The writer in the article further creates the impression that women could take up leadership roles in a puritan society, a role which is largely regarded as belonging to the men. The men were supposed to lead their families in the ways of God, but we see Hester taking charge of her affairs, even leading the way for Reverend Dimmesdale and giving him a shoulder when he was overcome with guilt. This step of boldness and initiative by Hester is construed by the author to validate women in taking up leadership responsibilities in their households. To the author, women were highly capable of leading just as the men. The author, however, fails to appreciate that Hesters leadership comes about as a result of unprecedented circumstances. It was not leadership initiated as challenge to mens leadership role as bestowed on them by the society.
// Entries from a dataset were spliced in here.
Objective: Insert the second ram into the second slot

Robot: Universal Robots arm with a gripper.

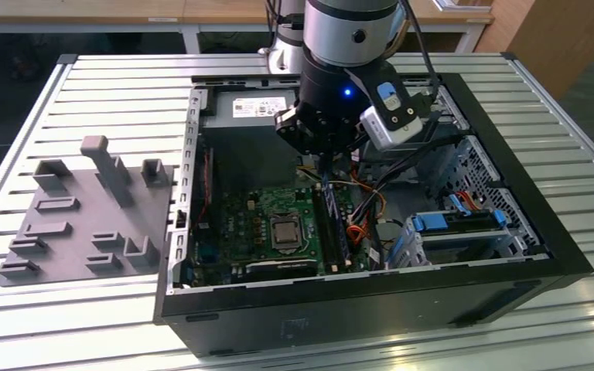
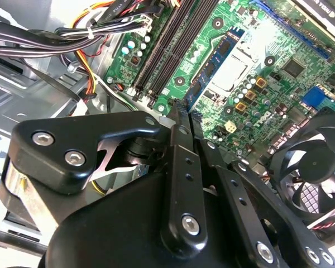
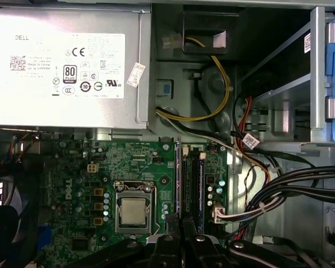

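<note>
so the arm hangs straight down from up top, wrist vertical, gripper aimed downward, fingers pinched together, barely any gap

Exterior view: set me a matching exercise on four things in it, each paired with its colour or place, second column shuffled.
Things:
1. fixture
2. power supply
3. latches
4. gripper

Descriptions:
A. blue, on the drive bay at the exterior view's right
B. over the motherboard, at the far end of the RAM slots
C. grey, on the table outside the case
D. silver, at the case's far end

Pairs: 1-C, 2-D, 3-A, 4-B
</note>
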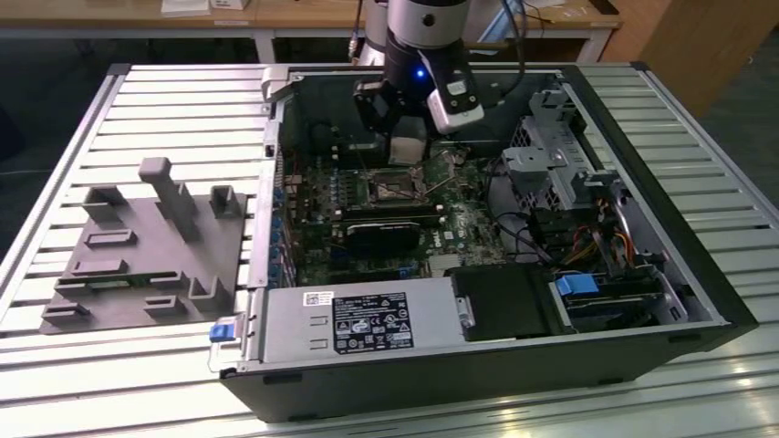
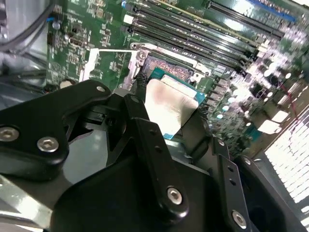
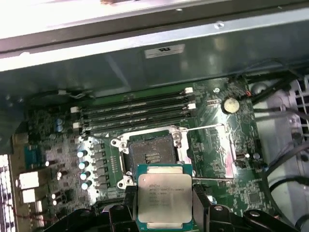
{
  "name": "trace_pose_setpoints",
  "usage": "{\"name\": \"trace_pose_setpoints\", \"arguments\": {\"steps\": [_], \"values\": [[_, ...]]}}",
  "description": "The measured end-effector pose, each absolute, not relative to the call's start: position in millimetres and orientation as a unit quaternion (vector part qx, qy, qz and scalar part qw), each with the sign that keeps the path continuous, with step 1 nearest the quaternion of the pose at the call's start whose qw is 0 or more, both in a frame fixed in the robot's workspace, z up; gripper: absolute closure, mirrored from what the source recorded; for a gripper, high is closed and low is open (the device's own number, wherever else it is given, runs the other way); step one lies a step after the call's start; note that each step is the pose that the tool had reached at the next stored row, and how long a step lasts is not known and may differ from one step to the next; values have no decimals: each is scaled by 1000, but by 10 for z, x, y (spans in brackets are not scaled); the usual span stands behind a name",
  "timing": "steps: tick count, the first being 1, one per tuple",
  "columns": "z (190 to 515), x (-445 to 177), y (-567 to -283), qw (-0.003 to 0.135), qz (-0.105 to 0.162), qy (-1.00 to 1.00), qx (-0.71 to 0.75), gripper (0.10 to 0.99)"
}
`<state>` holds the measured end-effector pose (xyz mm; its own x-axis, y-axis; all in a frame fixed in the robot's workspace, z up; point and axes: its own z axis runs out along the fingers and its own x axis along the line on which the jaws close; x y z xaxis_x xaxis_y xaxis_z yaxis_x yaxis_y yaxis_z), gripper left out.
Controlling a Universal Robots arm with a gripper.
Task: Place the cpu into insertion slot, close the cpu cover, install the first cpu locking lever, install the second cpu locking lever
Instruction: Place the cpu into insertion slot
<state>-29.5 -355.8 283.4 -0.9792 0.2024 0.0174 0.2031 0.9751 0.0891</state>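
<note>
Fingers of the gripper clamp the cpu by two opposite edges, holding it just short of the open slot, not seated. Memory slots lie beyond the slot on the motherboard inside the case.

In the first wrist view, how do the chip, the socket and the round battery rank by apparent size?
Largest: chip and socket look alike; the chip is nearer the camera, so unsure.
Smallest: round battery.
</note>
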Motion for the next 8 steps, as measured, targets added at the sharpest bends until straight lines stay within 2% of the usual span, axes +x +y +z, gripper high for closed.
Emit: {"name": "trace_pose_setpoints", "arguments": {"steps": [8], "values": [[2825, -295, -3558, 1, -46, -984, -173, 545]]}}
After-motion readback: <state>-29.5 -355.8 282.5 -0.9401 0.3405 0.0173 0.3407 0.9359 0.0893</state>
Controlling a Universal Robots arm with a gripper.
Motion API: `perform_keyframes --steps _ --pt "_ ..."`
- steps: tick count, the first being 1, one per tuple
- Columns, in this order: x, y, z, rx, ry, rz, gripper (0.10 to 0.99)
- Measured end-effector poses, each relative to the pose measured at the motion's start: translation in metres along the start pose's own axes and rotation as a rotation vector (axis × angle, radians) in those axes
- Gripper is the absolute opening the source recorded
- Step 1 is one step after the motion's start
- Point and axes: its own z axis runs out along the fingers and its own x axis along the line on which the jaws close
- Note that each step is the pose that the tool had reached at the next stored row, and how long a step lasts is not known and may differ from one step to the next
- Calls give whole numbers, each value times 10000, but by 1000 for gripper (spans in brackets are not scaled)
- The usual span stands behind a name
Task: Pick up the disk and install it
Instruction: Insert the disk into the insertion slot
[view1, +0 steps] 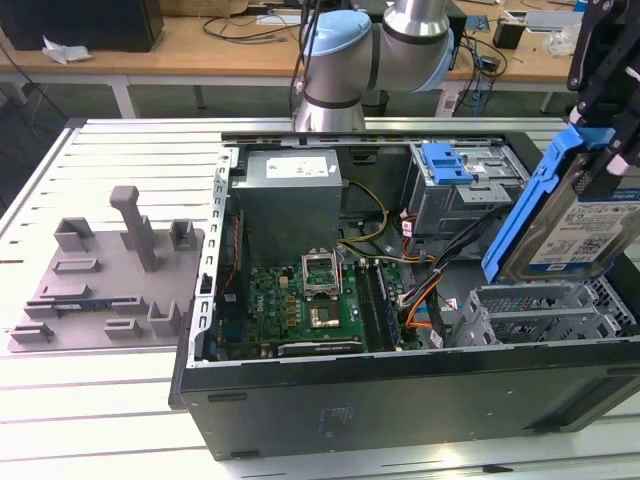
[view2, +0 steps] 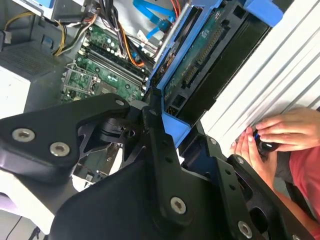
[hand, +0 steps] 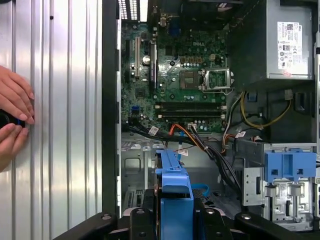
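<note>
Silver with a blue plastic bracket (view1: 523, 205) around it, the disk (view1: 585, 235) hangs clamped in the end effector (view1: 603, 150), whose black fingers (hand: 142, 222) press on its two flat sides. It is off the surface (view1: 100, 410), above the grey drive cage (view1: 540, 312) at the exterior view's right end of the open computer case (view1: 400, 400). It stands on edge and tilted, its long axis sloping from high at the exterior view's right down toward the motherboard (view1: 310, 300), label facing that camera. The first wrist view shows it edge-on as a narrow blue strip. The exterior view's frame cuts off its far edge. A person's hands (hand: 12, 120) rest on the surface beside the case, around a small dark item I cannot make out.
</note>
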Motion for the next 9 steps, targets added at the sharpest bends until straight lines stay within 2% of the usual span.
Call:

Hester simply took charge of her affairs because she did not have anyone else to fend for her as her legitimate husband; Chillingworth was plotting revenge on the man who had committed adultery with his wife. He showed no intention of supporting Hester and Pearl. Reverend Dimmesdale, on the other hand, was shy of offering any support to the family because of fear that the secret might finally come to light. Hester, therefore, had to emerge from the confusion and take charge for the future of her daughter as the men who were supposed to could not. This was just a woman who wanted the best for her daughter and would do anything to make this a reality. It was not to paint Hawthorne as promoting feminist tendencies.